Two rather straight forward questions really.
First, how would you answer a Non-Jew who asked you what your lulav was? That is how to come off as something other than a religious weirdo without a year and a half of shiur? i.e. a rak am chacham v’navon - v’gomer - question.
Second, why does perek aleph of bereishis deal with the world and not the cosmos – if it is supposed to be the dissociated elokim viewpoint to the man centered yud key vuv key view of perek sheni? As dissociated as the narrative is, it is still all about earth, why?
Dear David,I am posting this because they reduce to one educational principle -ayn Adam lamed elah mimakom shelibo chafetz. A person cannot learn anything other than what he is curious about.
A special application of this is mitoch shelo lishma ba lishma. For a normal person guided by self interest, what one will be most curious about will be topics rooted in the self.
In the case of Lulav, the self interest is in the area of harvest. The typical reaction to harvest is what in America is known as "thanksgiving". Thanksgiving is celebrated by making the bounty of the harvest nikar in the form of a groaning table of goodies. While the feeling of triumph is a temporary rush which is psychologically needed, it involves enflaming the fantasy of greatness.
This fantasy causes "vayishman yishurun vayivat" a loss of edge in the pursuit of technology and discipline needed for success.
The lulav then allows a flourish of triumph, modified by the reality of causality.

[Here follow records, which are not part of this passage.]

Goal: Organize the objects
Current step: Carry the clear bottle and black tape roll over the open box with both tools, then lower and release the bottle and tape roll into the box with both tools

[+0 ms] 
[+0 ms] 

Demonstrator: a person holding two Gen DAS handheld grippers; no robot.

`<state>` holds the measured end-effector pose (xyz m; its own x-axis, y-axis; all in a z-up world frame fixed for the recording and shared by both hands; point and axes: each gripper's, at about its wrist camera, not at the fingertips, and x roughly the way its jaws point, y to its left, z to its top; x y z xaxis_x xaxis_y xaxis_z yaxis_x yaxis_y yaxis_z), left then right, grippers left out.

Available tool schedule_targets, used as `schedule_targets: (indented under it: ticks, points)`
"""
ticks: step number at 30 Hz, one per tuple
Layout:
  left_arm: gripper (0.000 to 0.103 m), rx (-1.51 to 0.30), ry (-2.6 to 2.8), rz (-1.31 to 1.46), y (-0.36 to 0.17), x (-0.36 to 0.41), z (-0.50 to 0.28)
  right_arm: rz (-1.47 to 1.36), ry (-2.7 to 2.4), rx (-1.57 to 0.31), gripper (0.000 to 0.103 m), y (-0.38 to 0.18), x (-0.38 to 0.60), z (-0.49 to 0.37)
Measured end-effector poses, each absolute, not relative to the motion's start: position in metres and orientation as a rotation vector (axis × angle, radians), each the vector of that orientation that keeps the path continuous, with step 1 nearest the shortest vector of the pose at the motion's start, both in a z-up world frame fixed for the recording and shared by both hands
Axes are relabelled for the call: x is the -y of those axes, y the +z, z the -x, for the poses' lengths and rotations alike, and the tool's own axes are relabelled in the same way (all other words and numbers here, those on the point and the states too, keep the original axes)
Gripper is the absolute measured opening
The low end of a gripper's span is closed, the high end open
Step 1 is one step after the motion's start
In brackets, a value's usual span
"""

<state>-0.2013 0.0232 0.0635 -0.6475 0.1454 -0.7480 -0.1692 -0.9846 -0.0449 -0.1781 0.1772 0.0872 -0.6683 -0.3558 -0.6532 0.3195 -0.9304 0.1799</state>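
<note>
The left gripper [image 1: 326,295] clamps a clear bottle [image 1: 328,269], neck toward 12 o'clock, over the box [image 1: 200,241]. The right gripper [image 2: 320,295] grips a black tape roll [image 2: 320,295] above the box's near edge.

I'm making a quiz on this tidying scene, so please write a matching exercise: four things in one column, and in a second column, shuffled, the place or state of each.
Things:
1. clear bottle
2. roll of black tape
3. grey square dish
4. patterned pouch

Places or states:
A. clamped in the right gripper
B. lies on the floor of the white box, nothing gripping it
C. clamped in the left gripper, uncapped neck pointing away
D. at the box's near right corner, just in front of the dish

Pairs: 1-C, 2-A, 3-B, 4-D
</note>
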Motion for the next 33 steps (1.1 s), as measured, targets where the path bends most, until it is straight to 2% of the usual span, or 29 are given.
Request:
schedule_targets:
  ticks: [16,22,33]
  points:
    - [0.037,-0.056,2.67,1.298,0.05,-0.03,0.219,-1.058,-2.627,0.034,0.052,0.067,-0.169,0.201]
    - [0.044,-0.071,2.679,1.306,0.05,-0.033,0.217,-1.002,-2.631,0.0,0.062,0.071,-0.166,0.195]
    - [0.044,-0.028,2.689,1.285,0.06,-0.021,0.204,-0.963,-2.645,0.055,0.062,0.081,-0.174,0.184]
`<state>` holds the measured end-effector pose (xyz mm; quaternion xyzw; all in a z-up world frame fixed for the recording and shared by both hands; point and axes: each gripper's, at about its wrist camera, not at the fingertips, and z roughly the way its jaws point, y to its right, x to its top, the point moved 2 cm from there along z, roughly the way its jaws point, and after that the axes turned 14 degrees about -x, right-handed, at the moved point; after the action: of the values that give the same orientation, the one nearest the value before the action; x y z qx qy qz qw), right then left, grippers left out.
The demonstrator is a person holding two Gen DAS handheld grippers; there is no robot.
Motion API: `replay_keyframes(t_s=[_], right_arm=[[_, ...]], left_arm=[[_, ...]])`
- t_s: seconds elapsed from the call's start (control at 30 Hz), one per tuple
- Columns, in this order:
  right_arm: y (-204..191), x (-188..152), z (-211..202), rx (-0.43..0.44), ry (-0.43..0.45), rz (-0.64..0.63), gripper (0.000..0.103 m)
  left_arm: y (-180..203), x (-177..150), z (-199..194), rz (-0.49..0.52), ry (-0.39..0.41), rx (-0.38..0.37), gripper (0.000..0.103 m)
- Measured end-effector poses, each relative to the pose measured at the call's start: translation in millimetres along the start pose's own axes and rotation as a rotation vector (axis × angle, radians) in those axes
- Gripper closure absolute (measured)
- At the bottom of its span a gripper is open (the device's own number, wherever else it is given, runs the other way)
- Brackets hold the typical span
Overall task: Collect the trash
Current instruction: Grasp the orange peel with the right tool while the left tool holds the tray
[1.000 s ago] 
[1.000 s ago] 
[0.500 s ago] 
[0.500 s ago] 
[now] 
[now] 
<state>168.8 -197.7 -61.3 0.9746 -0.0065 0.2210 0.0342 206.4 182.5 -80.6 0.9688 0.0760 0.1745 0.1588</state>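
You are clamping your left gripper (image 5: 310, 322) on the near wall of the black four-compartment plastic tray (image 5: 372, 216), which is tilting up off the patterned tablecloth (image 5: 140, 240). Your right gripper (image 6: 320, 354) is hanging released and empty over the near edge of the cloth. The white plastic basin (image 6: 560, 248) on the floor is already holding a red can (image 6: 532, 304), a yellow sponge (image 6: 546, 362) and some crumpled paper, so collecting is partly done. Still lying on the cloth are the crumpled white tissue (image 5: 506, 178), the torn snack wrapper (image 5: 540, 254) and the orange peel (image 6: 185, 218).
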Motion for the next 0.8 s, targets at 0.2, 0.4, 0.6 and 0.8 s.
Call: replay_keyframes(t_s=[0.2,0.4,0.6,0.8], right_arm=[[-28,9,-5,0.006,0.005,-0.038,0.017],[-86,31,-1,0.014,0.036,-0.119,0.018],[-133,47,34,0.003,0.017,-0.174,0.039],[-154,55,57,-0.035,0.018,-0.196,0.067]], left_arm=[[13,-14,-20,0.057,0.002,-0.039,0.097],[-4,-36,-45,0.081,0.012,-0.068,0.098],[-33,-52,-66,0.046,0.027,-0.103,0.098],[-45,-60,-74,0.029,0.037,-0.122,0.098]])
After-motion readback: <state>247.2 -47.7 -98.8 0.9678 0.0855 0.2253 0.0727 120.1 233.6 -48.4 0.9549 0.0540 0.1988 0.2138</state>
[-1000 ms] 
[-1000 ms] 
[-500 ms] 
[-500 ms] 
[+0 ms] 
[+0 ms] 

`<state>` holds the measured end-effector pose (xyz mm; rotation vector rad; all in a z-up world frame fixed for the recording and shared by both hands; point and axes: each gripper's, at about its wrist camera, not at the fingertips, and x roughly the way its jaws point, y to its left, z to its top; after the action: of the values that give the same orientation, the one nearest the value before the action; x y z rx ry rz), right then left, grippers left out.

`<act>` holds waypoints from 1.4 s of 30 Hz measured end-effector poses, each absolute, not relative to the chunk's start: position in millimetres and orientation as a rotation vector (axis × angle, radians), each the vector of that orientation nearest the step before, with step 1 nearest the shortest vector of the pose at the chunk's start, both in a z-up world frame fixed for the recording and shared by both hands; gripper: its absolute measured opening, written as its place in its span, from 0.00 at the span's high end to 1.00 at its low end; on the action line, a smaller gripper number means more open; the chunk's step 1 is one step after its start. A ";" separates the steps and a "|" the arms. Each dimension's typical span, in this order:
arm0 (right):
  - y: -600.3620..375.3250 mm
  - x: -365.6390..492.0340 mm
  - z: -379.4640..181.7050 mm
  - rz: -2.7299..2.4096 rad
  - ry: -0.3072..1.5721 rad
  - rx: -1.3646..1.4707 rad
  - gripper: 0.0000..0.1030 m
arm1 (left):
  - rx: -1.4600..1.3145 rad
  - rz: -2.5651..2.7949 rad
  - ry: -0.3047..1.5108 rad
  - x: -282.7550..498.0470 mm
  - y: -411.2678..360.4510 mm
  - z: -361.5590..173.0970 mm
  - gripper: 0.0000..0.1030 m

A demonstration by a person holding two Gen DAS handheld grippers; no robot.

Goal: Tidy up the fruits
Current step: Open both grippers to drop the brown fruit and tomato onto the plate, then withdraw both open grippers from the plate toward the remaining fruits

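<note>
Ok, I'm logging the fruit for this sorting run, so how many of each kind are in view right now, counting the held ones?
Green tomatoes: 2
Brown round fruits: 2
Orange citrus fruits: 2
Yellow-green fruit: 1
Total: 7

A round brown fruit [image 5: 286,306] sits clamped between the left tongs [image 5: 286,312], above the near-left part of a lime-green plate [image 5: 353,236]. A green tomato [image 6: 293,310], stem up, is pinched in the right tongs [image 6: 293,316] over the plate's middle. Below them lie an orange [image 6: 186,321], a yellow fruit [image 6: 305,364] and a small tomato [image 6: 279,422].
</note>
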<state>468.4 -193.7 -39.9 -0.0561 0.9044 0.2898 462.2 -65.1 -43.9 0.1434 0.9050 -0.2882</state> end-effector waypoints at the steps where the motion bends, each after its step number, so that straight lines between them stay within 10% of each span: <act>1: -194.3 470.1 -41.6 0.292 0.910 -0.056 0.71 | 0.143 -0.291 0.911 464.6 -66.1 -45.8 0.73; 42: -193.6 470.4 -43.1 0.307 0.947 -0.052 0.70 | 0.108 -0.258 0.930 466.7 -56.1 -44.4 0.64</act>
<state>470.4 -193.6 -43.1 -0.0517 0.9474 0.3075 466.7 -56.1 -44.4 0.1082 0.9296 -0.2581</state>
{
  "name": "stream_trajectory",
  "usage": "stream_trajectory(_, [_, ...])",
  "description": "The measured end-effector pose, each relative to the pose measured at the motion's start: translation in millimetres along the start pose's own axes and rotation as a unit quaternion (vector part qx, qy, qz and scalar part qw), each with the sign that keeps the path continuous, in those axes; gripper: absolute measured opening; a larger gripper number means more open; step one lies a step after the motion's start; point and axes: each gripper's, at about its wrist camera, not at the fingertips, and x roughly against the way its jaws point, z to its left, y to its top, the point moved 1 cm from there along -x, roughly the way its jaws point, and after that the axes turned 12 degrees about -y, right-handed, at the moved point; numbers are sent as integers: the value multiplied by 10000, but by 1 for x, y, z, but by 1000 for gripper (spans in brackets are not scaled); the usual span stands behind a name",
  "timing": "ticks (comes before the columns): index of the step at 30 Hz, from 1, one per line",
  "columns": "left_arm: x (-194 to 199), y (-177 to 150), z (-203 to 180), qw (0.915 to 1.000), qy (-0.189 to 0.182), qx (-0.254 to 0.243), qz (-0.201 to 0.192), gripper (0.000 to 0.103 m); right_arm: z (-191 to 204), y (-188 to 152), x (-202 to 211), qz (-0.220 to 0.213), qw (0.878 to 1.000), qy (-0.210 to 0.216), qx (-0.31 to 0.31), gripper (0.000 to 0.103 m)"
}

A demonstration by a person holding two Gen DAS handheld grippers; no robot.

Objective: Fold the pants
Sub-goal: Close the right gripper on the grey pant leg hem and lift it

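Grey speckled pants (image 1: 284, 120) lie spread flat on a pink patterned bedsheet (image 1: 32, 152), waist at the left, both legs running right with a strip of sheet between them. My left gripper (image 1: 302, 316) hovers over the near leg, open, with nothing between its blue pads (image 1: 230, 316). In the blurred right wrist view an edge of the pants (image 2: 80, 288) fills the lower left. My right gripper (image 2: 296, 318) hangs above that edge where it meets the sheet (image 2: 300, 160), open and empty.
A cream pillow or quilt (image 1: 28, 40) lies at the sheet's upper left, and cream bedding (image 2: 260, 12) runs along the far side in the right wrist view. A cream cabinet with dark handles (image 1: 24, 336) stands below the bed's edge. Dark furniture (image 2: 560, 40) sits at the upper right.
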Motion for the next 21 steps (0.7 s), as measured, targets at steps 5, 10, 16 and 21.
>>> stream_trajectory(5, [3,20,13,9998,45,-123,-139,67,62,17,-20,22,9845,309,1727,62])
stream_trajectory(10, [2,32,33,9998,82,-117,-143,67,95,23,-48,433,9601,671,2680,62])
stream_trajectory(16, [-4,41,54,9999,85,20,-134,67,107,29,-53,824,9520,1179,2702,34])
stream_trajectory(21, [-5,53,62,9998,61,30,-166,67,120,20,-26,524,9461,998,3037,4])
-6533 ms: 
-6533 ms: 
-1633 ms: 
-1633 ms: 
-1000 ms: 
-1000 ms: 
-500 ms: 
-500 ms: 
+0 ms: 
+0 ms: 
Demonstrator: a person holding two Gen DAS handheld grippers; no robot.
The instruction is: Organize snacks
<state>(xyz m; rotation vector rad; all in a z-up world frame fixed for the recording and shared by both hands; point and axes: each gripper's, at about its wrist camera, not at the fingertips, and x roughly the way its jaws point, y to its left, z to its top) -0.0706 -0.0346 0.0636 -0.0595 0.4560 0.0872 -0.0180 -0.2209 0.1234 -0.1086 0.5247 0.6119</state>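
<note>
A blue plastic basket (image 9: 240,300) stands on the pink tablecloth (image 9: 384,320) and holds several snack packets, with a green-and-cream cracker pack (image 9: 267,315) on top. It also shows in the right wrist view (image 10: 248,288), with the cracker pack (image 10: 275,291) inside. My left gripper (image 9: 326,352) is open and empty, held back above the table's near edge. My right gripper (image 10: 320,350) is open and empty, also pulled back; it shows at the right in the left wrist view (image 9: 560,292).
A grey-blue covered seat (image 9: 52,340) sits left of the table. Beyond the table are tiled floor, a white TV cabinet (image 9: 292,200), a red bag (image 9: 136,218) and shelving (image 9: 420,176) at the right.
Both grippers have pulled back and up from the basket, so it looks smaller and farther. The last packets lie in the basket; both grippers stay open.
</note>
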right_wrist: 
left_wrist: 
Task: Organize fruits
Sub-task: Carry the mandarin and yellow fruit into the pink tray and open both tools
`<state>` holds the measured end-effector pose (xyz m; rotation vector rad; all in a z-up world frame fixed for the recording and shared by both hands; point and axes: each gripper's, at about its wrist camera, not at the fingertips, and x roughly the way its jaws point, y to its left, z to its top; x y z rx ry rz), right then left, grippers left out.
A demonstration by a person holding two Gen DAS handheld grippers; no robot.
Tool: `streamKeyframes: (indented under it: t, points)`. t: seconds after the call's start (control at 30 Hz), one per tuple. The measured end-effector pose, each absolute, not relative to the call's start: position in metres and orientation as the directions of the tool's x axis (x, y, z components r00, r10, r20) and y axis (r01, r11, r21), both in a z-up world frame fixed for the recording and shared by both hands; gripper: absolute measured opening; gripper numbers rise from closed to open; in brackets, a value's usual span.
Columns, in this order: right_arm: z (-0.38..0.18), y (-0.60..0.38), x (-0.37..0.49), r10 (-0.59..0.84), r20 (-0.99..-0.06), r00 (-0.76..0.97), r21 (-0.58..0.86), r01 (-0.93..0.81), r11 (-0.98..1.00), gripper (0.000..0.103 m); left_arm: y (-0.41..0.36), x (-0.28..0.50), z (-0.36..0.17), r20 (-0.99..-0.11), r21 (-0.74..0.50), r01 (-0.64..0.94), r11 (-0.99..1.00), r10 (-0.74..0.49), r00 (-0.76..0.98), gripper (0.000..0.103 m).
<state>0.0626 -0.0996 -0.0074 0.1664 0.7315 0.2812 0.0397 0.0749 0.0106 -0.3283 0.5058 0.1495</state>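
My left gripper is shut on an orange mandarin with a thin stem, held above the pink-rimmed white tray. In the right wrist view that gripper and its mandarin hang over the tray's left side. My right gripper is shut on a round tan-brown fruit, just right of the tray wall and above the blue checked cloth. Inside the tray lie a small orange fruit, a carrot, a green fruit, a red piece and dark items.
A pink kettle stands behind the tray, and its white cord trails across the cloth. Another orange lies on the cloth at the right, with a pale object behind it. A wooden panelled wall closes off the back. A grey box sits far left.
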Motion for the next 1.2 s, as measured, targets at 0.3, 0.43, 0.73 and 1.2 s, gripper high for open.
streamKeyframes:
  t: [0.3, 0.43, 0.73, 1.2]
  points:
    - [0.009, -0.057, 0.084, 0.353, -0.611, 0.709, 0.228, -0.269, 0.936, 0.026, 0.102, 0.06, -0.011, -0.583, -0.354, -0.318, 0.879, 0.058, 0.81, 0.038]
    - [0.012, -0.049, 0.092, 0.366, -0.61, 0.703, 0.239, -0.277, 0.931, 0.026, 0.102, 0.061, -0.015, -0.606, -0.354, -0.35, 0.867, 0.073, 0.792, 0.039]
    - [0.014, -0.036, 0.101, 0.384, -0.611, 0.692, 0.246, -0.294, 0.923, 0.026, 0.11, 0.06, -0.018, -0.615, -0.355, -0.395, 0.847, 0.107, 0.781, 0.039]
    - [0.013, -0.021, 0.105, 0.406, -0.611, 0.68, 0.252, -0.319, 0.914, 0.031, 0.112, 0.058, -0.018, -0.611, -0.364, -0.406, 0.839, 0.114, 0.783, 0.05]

Lekicha is a savoring of ownership within the context of seeing the harvest as an extension of the natural order. We take the lulav, a branch of a tree bearing fruit,not fruit. To take fruit on a groaning table is to detach fruit from its natural system and cater to a picture useful to fantasy. To take the lulav, a tree bearing fruit, is to create a picture of natural system and to reflect on fruit as a product of that system. What is interesting here is the focus of the Torah on the world as interesting to us. We are interested and need the data regarding our triumph, this curiosity is then harnessed to show us the system of nature underlying our triumph.
The same applies to the depiction of the Creation. We are shown the Cosmic order, as exemplified in our object of curiosity- the system of Earth as a stable supplier of our needs.